In re French
United States District Court for the Southern District of Alabama
No. 98-0681-S, 1999 U.S. Dist. Lexis 16933 (1999)
Facts
Joseph French had a life-insurance policy through his employer, the United Parcel Service (UPS). When UPS employees were hired at the time French was, they filled out a life-insurance beneficiary-designation card. A UPS employee then entered the designee information into a computer, and the card was sent to storage with other personnel files. When French died, he was survived Tonya French (Tonya), his wife, and Patricia French (Patricia), his mother.

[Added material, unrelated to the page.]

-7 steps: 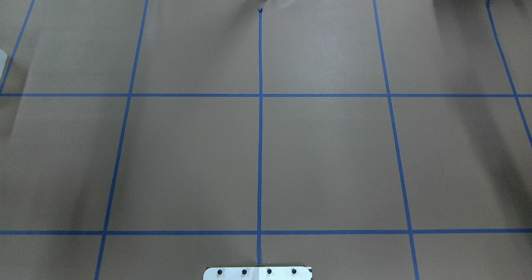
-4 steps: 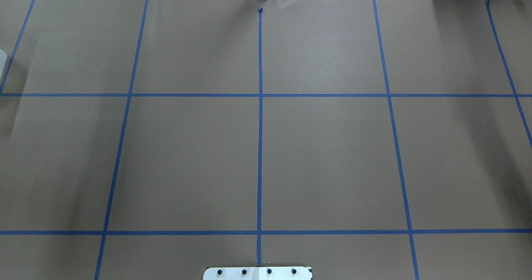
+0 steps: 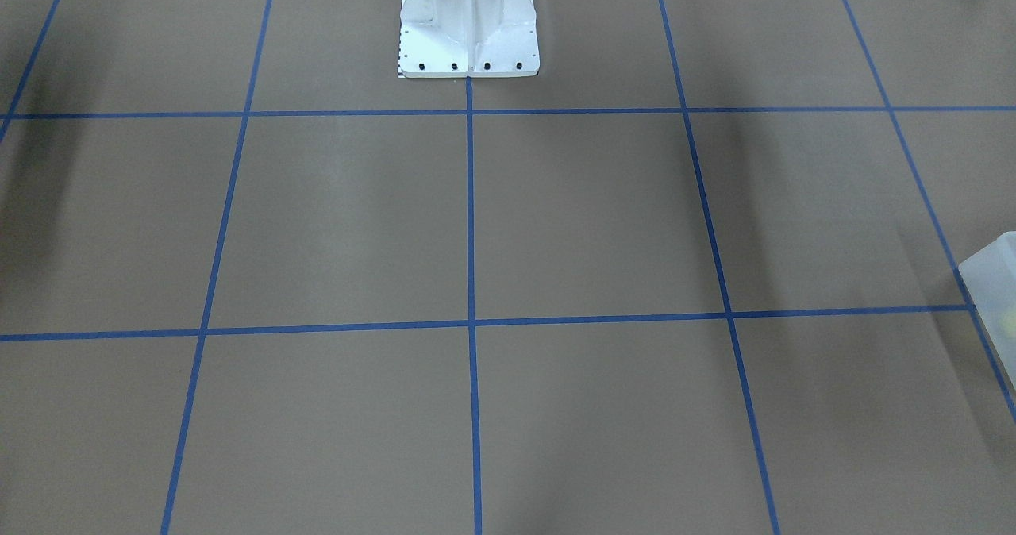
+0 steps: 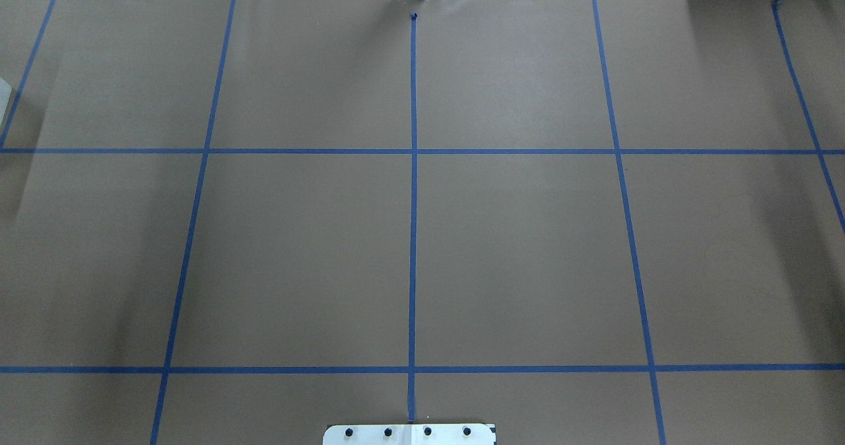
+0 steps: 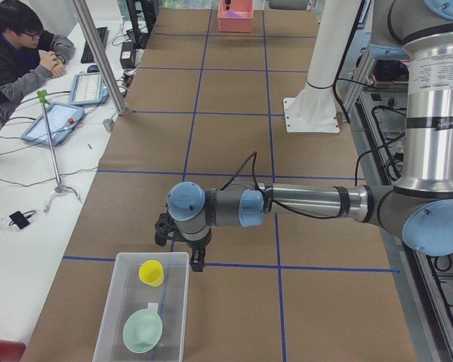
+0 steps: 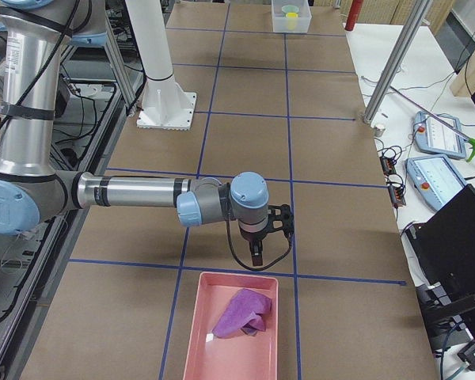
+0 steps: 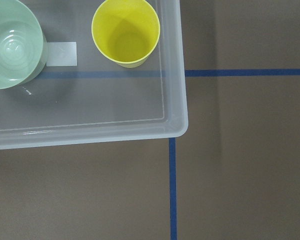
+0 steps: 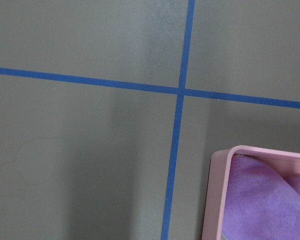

Mary Arrington, an administrative assistant at UPS, accessed French’s electronic file and saw that Patricia was named as French’s life-insurance beneficiary. Arrington obtained French’s hardcopy personnel file from storage, but the life-insurance beneficiary-designation card was not in the file. Further, soon after French’s death, UPS ceased using the old computer program, and the electronic file indicating French’s beneficiary was lost or destroyed. Both Patricia and Tonya claimed to be French’s beneficiary. Patricia called Arrington as a witness to testify to what she had seen in the electronic file before it was destroyed. Tonya objected to this testimony, arguing that it violated the best-evidence rule.
Rule of Law
Issue
Holding and Reasoning (Steele, J.)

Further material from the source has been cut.